6. The Vermittlungsstelle. November-December 1915

Toward the end of the year 1915 the Commission encountered new and serious difficulties with the German officials in Belgium. It had been the policy of the authorities to entrust the supervision of all matters relating to the relief work to the Civil Administration of the German General Government in Belgium. The diplomatic negotiations passed, however, through the hands of the Political Department of the General Government, headed by Baron von der Lancken. For some time a rivalry between these two departments had been developing as to which should have the privilege of surveillance of the activities of the Commission and the Comité National. One product of this rivalry was the attempt of the Civil Administration to control relief operations by forcing a reorganization of the Comité National in June 1915. This resulted in a threat by the British Government to revise its policy with respect to relief unless the Germans gave new and specific assurances that they would not interfere with distribution.(25) The Governor-General, thereupon, had placed the control of relief operations largely in the hands of the Political Department. As the object of the attentions of these competing departments the Commission suffered. Matters came to a head in the fall of 1915 when the Political Department made the espionage charges described in Document 43. At this particular moment Hoover was discussing with the German General Staff a project for the relief in Poland,(26) in which the High Command was much interested. Hoover immediately declared to the military authorities that extension of the Commission's activities was out of the question since the civil officials appeared unwilling to co-operate in the relief already in hand. The pressure which the High Command applied to the Governor-General in Brussels had prompt results. The espionage charges, which were unfounded, were withdrawn, and, what was most important for the relief organizations, a new department, the Vermittlungsstelle, was created to regularize relations between the Commission and the German authorities.
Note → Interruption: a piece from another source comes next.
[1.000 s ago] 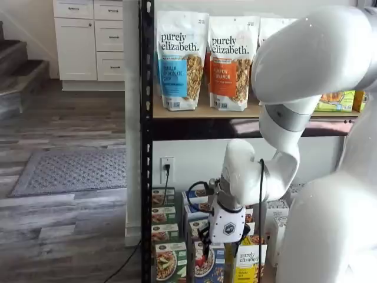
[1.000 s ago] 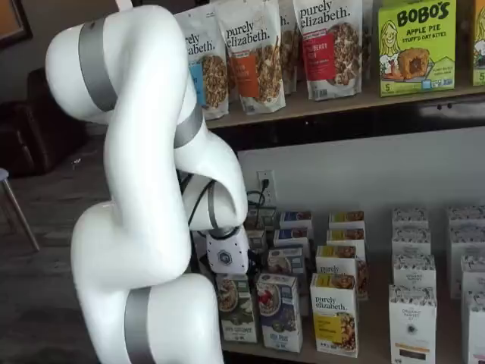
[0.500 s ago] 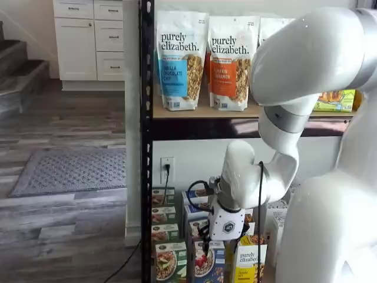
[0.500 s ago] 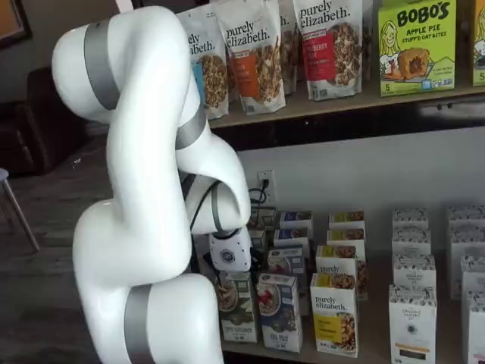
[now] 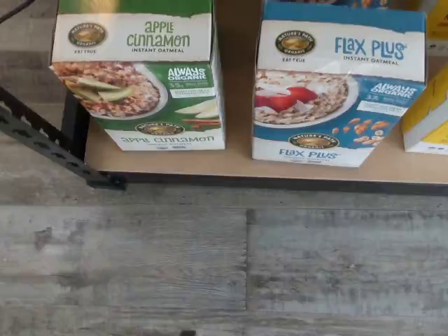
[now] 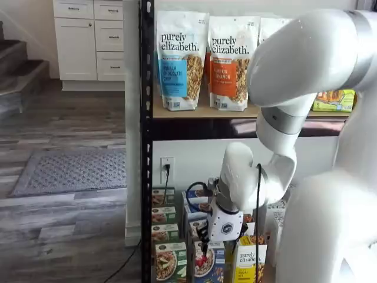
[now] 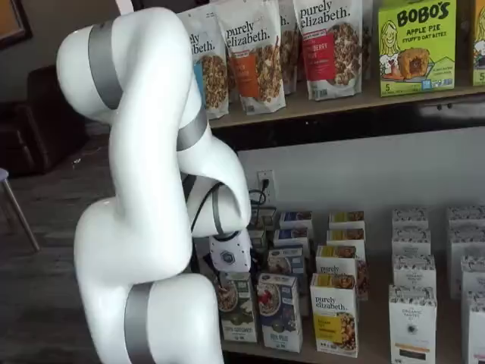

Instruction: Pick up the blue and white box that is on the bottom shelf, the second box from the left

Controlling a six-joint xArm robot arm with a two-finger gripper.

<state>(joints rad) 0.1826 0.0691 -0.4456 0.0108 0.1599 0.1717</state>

GIBSON ON CONFERENCE WITH VON DER LANCKEN, covering German demands for removal of three American delegates on suspicion of espionage

BRUSSELS, 30 November 1915

This morning Baron von der Lancken requested me to call upon him and immediately brought up the cases of the three men described in my memorandum of November 8th and stated that he desired to add to that list one more name, that of Mr. Poland,(27) to whom he objected as having written offensive letters (lettres grossières) to the Political Department. He showed me a letter from Mr. Poland, a copy of which is appended hereto. After reading the letter I stated that it had long been the custom of the Commission to deal on matters of loading, imports in Belgium, and general business with Doctor Rieth of the Politische Abteilung and that as a business letter the one in question contained nothing of an objectionable character, that the impatience shown in it was quite comprehensible owing to the interference to which the Commission had been subjected in the question of lighters and tugs entirely imperiling the work with which the letter dealt.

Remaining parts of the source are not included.